The coffee-shop is a portrait of human life itself, as in these spaces one encounters a plethora of characters that synthesize the totality of being, the eternal struggle of life. Each person sees their friend, or their relative and entrusts them, their sorrows as well as their happiness. One runs into people – that to the majority – they know from birth, hence care for them and are understanding towards them. Perhaps the coffee-shop works as a sort of group therapy, as in the company, one can externalize their problem and hope for a solution. In an attempt to convey the different types of personalities one can encounter, one could say that the philosopher, the pessimist, the home-maker, the busy worker, but also the lazy, the gossiper, as well as the joker, are all part of this small eco-system that is a coffee-shop. One can hear jokes, anecdotes, teases and old stories which represent a part of the local culture.

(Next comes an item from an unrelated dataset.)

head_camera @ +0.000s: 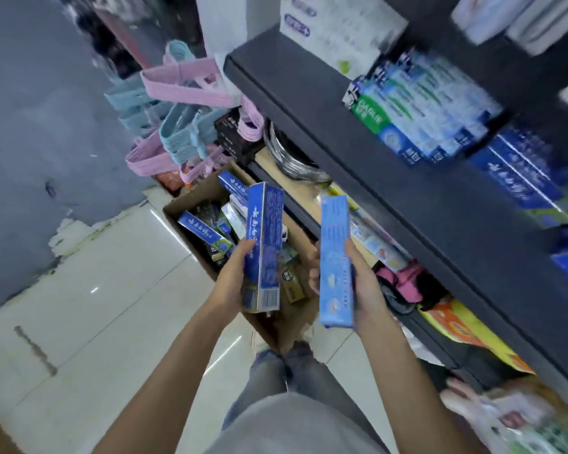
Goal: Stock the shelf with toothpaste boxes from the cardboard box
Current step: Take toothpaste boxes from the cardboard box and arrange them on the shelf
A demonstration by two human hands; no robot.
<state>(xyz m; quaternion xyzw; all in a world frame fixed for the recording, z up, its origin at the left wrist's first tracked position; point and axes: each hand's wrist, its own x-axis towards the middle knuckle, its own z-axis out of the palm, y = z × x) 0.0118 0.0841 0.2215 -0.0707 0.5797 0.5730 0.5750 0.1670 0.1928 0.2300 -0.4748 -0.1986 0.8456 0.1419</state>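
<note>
Floor here is pale glossy tile (118,267), kinda scuffed along the grey wall. Sitting right on it is an open cardboard box (191,237), pushed up just beside the base of the dark shelf unit (358,149). Box has a jumble of toothpaste boxes (204,229) inside, mostly dark blue ones lying at angles.

Upper shelf board carries a row of green-and-blue toothpaste boxes (417,116), and next to them dark blue toothpaste boxes (522,172), all pretty blurry. Lower shelf has a light wood board (292,185) with a shiny metal basin (289,158) on it.
</note>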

It was a noteworthy moment, when they removed the shutters and cleaned the windows, after overhearing me say “There is not enough light”. I was the recipient of such behavior many times, which leaves you no choice, but appreciate the filotimo(4) of such people. Old ladies also made their presence felt, as there are those who run such spaces, and at one time you see them serving coffee, washing glasses and cups, tidying up the space, and at another, one sees them with never-ending energy and patience continuing their embroidery. When experiencing this, one could not help but think the lyrics of a very famous song performed by Nikos Ksilouris, called Rave Ksilone, douleia na mi sou lipi(5) .
Each coffee-shop is unique, in a similar way that each photograph cannot be entirely the same, due to lighting differences, the general circumstances, people and their expressions as well as objects, among others.
Most of these coffee-shop owners are already close to getting retired and these spaces will seize to exist, due to the lack of interest from younger generations. It saddens me that the traditional coffee-shop, which has been part of the culture and landscape of Crete is fading away. I only recently got acquainted with it, by studying and documenting it. The majority of these coffee-shops had already lost their additional functions, as I barely caught them just as coffee-shops. Products of another time, serving multiple needs, which in today’s world are being met elsewhere, it begs the question, whether they have lost their value or not.
As I am going and I leave behind me the foggy windows from the cold, I keep the warmth of the Cretan coffee-shop as well as the filotimo of these people, hoping that they can continue to exist and embrace each one of us.
Finally, I would like to mention that during this project, I experienced beautiful moments, which were created with the best of intentions, humor and the full awareness that apart from the traditional and folk character of the traditional Cretan coffee-shop, there is also a deeper human side that acted as a connection with all the people I encountered and photographed.I thank them all.
(1) – A sort of Captain or important leading figure in a village.
(2) – A sort of short rhyme/poem.
(3) – This reminded my of the times when having ones photograph made was considered to be something special.
(4) – A combination of the words, decency, self-respect, kindness and sincerity.